CIV : Michel Gbagbo encore devant les tribunaux, un acharnement du régime ?

Par Gary SLM
Publié le 23 juin 2017 à 10:53 | mis à jour le 23 juin 2017 à 10:53

Michel Gbagbo sera à la barre du Tribunal correctionnel du Plateau, ce vendredi 23 juin, pour un énième procès. Il est reproché au fils de l'ex-président ivoirien d'avoir divulgué de fausses informations à propos des prisonniers pro-Gbagbo.

Michel Gbagbo victime de chantage judiciaire ?

Outre ses parents, Michel Gbagbo a également maille à partir avec la justice ivoirienne. En effet, après son procès pour atteinte à la sûreté de l'Etat lors de la crise postélectorale, voilà un autre procès. A en croire Me Ange Rodrigue Dadjé, son avocat, qui confirme l'information : « Le procès de Michel Gbagbo va s’ouvrir devant le Tribunal correctionnel du Plateau pour divulgation de fausses nouvelles. »

Ces fausses informations alléguées ont trait à la disparition de prisonniers pro-Gbagbo dans les geôles ivoiriennes. Le fils de l'ex-président ivoirien déclarait alors dans une interview qu'« à la date du 30 mars 2016, 250 personnes étaient encore détenues dans les prisons. 300 autres personnes inculpées et placées sous mandat de dépôt depuis 2011 sont portées disparues ». Information que dément formellement Richard Adou, le procureur d'Abidjan. Ainsi, le fils ainé de l'ex-président et Laurent Despas, directeur général d'un site d'information iront s'expliquer devant la justice. Et ce, après leur inculpation le 26 mai 2016.

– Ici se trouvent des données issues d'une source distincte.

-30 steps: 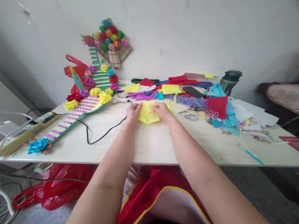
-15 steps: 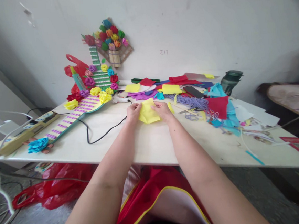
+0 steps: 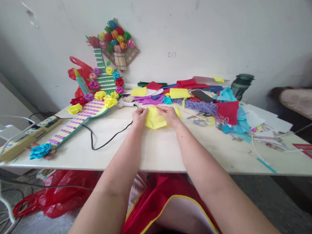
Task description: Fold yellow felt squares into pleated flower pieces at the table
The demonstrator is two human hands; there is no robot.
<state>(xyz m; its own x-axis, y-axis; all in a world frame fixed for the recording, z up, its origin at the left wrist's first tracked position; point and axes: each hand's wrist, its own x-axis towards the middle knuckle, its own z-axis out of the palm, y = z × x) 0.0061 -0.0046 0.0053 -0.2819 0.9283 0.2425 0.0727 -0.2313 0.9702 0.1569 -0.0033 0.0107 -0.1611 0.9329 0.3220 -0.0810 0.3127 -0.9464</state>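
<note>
A piece of yellow crepe paper (image 3: 155, 119) is stretched between my two hands, just above the white table (image 3: 160, 152). My left hand (image 3: 140, 117) pinches its left edge, and my right hand (image 3: 170, 115) pinches the upper right side. Slight creases run over the sheet, and its lower edge hangs unevenly. Behind my right hand a bit more yellow paper (image 3: 177, 111) shows. Left of my hands, a white glue gun (image 3: 126, 103) with a black cord lies on the table.
Paper-flower guitar shapes (image 3: 77, 123) lean and lie at the left by a power strip (image 3: 25, 138). Folded colored paper (image 3: 151, 94), purple yarn (image 3: 198, 106), a phone (image 3: 202, 96) and a dark bottle (image 3: 241, 85) line the back. Scraps (image 3: 265, 133) lie at right.
Both hands keep their grip on the yellow crepe paper. Its top edge has dipped slightly between the fingers; otherwise almost nothing differs.
</note>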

Cependant, certains observateurs y voit un véritable acharnement du régime Ouattara contre la famille Gbagbo. Laurent Gbagbo en prison à La Haye. Simone Gbagbo condamnée en Côte d'Ivoire à 20 ans de réclusion pour atteinte à la sûreté de l'Etat. Voilà également Michel Gbagbo qui est encore devant le juge ce matin. Sans oublier son long séjour à la prison de Bouna à la suite de la crise postélectorale.

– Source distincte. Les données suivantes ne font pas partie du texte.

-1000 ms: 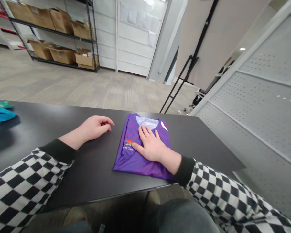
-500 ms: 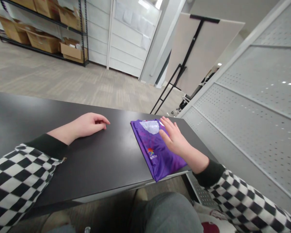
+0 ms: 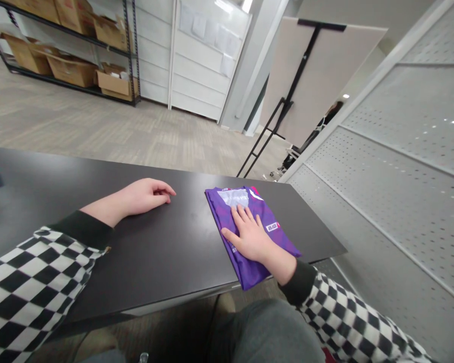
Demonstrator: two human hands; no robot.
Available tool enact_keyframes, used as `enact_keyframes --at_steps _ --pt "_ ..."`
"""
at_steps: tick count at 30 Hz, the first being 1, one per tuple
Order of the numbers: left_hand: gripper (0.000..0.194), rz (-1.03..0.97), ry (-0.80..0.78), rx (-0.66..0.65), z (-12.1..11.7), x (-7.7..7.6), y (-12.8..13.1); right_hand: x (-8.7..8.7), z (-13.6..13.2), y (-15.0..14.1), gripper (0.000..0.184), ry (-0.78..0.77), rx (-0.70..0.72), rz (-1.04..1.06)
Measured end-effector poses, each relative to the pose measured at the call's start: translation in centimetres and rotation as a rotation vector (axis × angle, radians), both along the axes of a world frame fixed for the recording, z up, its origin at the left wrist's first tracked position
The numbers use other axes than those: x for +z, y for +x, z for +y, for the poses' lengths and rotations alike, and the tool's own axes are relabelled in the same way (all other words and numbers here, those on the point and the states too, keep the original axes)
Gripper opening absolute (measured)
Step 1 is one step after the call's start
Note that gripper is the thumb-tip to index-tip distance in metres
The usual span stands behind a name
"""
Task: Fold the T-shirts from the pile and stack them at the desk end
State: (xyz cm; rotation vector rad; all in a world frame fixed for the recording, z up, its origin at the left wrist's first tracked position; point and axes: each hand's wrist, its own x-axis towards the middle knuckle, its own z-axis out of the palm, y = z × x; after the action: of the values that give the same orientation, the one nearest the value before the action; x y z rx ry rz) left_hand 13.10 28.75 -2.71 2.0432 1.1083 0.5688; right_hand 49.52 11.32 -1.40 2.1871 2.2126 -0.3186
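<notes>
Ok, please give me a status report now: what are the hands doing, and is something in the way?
Right hand flat on folded purple jersey. Left hand resting on black table, apart from jersey. Jersey's near corner past table edge.

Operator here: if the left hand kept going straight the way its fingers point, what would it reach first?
Sliding over the black tabletop, the left hand would probably meet the folded purple jersey first, at its upper left edge. The line runs close to that corner, so it might just clear it.
</notes>
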Motion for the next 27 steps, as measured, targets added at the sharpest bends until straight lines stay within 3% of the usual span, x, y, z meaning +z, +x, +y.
enact_keyframes --at_steps 5,13,17,23,27 --pt "0.041 0.015 -0.008 0.000 0.2 -0.2 -0.1 0.5 0.0 -0.3 0.102 0.011 -0.016 0.018" --pt "0.055 0.045 -0.028 -0.008 0.7 -0.9 -0.6 -0.9 0.2 0.7 0.105 0.010 -0.006 0.010" --pt "0.063 0.094 -0.024 0.004 1.2 -1.4 -0.9 -1.2 1.5 5.5 0.102 0.008 -0.085 -0.016" --pt "0.069 0.124 -0.028 0.029 2.0 -2.2 -1.2 -1.1 4.2 15.9 0.096 -0.005 -0.213 -0.074" --pt "0.070 0.121 -0.056 0.046 2.1 -2.5 -1.4 -1.4 5.8 22.2 0.095 -0.006 -0.223 -0.076"
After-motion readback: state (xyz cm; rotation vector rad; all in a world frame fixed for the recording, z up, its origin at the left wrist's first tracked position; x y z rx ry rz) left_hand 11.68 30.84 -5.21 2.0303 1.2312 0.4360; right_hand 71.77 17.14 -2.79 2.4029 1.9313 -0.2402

Alors que des personnalités proches du régime formellement citées dans des crimes de guerre sont encore libres. Le cas le plus récent est celui de Souleymane Kamaraté dit Soul to Soul, directeur du protocole du président de l'Assemblée nationale Guillaume Sorola, chez qui une cache d'armes de guerre a été découverte. Et pourtant, aucune arrestation, encore moins une inculpation n'a pour l'instant été prononcée par le procureur de la République.